You have billing software for a reason, so use it! Everything you do on a claim needs to be documented. Writing something on post-it notes or on the file folder is not enough.  Your billing software will have a place for billing/collection notes; this is where everything needs to go. There will be times where a simple time stamp for when something was entered is enough to beat a timely filing denial.  Try that with a copy of a post-it…IT WONT WORK! Document everything you do:

  • The date and time you called
  • The phone number called, there are so many possibilities
  • Who you talked with
  • What you said to them and what they said
  • Call reference numbers
  • Your next action step
  • The date you need to follow up on

Follow-up:

The policies and procedures will specify the expected follow-up schedule and methodology.  The trick is to actually DO IT! It doesn’t help at all to know what needs to be done if no one is going to do it anyway.

  • How long do you have to respond to a notice?
  • How do you respond?
  • Who is responsible for each step?
  • How often are you expected to call?
  • At what point do you escalate to your supervisor/manager/Administrator?

APPEALING DENIALS

Sometimes a claim remains unpaid despite your best efforts.  The next step may be an appeal.  It is true that an appeal is the last resort you may have.  Because an appeal is the last chance you get with most payers, only appeal as a last resort.

Is an appeal appropriate?

An appeal may not be necessary.  This is where you verify that all of your avenues to correct the claim have been addressed. Should you submit a corrected claim, or is a retro authorization called for?  Be very sure that you have tried everything because the appeal is the final chance you get.

Know the process:

Every insurance company and their plans will have their own twist to the process. You need to know their requirements as well.  Verify the address to send the appeal to.  Know if there are specific forms to initiate appeals.  Are there different levels of appeals, or do you just get one chance? What is the process at each level?  What are the time limits to file appeals and respond to decisions?

Follow-up:

Most appeals are lost due to poor follow-up. This may sound like a repeat of what we’ve already told you, absolutely. Once you reach the point of appealing a claim, everything changes.  For some companies, the phone number you need to call, the address used and even the claim number can change. You need to know what you will need for a successful appeal and be prepared, not surprised.

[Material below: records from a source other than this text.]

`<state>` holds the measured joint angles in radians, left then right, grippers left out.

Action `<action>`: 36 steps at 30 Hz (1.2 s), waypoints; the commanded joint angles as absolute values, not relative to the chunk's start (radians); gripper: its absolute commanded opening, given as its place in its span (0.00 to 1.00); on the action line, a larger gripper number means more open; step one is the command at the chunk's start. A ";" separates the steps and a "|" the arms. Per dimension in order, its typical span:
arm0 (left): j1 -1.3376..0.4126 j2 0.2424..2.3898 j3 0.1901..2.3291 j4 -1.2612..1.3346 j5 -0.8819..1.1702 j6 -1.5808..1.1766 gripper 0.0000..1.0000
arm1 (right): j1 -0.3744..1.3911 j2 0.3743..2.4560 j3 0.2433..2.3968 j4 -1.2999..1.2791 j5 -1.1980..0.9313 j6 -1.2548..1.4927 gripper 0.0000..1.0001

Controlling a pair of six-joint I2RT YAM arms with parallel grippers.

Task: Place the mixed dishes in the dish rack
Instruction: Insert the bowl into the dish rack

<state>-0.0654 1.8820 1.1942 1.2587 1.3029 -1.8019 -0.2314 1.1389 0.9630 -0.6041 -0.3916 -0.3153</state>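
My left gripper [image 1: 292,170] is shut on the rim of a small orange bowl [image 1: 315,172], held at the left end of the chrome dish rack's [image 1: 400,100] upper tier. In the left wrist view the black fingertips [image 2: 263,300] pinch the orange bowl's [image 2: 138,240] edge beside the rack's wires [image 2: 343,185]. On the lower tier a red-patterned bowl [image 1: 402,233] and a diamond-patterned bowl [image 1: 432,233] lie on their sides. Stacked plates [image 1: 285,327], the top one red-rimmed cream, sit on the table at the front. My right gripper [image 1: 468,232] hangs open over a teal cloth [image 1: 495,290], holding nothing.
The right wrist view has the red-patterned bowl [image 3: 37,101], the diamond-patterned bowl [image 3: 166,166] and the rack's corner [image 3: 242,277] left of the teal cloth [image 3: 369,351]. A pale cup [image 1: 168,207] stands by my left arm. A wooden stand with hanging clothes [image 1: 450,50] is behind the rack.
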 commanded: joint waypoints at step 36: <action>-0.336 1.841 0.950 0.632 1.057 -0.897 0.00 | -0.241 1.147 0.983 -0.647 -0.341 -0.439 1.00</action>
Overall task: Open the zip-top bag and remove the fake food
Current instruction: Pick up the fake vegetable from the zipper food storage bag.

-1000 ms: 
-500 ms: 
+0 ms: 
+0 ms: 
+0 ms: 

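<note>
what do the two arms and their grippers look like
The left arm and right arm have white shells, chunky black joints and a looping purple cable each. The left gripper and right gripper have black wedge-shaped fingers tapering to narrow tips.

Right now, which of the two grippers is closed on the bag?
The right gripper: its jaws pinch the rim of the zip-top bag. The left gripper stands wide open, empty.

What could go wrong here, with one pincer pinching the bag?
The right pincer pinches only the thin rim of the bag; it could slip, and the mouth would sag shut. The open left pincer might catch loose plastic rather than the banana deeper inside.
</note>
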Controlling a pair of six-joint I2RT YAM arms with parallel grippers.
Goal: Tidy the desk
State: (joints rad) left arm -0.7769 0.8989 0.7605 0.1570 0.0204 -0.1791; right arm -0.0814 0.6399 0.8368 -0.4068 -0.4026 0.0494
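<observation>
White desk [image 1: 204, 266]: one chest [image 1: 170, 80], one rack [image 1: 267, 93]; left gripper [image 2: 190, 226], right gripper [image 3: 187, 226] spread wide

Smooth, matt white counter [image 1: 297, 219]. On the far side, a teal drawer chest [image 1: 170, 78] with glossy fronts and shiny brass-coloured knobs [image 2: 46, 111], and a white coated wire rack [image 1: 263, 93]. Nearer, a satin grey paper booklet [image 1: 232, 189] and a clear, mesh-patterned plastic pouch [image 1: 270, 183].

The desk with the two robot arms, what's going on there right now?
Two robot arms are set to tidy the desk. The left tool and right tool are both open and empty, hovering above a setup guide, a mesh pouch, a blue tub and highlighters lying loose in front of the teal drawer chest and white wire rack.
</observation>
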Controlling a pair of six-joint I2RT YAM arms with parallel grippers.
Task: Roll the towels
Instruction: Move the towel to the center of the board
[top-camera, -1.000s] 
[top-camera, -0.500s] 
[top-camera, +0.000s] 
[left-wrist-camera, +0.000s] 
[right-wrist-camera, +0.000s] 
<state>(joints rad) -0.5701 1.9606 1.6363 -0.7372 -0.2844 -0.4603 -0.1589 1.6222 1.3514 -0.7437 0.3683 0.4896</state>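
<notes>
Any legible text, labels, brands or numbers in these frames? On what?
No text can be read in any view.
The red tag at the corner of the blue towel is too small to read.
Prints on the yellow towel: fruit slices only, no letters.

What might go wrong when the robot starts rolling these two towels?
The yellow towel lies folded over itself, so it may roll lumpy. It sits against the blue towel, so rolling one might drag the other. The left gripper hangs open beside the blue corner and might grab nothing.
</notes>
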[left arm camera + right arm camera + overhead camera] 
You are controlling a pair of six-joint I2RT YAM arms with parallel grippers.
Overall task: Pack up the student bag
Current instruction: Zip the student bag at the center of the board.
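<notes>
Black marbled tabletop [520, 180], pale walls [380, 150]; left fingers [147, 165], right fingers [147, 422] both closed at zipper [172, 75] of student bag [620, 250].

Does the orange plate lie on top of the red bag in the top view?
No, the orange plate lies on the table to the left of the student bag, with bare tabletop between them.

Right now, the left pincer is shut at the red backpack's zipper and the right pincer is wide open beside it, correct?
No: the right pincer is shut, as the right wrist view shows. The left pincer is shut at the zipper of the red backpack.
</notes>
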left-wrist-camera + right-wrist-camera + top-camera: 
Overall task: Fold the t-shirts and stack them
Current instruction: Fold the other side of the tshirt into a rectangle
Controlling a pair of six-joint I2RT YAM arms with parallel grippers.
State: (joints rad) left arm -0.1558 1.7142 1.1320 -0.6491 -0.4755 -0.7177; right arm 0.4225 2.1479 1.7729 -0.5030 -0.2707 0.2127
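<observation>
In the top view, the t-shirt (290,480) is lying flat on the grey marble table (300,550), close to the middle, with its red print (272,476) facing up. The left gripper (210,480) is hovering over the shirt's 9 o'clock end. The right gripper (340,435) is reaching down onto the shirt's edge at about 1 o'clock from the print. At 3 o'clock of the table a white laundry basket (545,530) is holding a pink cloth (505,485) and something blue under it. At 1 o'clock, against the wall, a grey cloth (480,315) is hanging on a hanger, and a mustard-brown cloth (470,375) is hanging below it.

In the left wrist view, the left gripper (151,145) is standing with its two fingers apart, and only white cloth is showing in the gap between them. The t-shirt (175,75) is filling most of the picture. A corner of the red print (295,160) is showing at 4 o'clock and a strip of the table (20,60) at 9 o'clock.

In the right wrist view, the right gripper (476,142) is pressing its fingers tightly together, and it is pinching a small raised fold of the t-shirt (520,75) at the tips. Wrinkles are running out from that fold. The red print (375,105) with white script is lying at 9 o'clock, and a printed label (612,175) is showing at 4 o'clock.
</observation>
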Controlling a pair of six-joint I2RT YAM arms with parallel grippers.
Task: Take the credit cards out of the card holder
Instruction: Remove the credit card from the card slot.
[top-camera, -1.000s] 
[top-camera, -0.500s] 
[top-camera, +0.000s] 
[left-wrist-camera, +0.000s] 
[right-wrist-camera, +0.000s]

It is common for the facility to have as few as 10 days to respond to a records request.  You need to know any applicable time limits and plan for them.  If there is no system in place to respond quickly, the records will not be sent in time and your appeal will be denied.  It may be possible to re-appeal the claim get it right then, but you need to know that before you use up your one final chance to get paid.

 

We know it sounds like a lot to do.  It is!

The alternative is to keep losing revenue that you have earned.  We hear many administrators and executives tell us that they can’t afford to hire another person in the business office, or that their people don’t have the time to work their denials like this.  That is fine; it is each facility’s prerogative to be wrong.  It is amazing to us how much money is written off without even thinking of trying everything possible to get paid.  Just 3 or 4 written-off accounts can be enough to hire a nurse, or buy a needed piece if equipment.

Take the time to look at how things are being done at your place, identify what needs to be done, prioritize and start working on it.  Yes, you are busy, that’s why you get the big bucks!  🙂  But you need to do this, or something very like it.  The bottom line is you either need to do this, write it all off, or bring in help.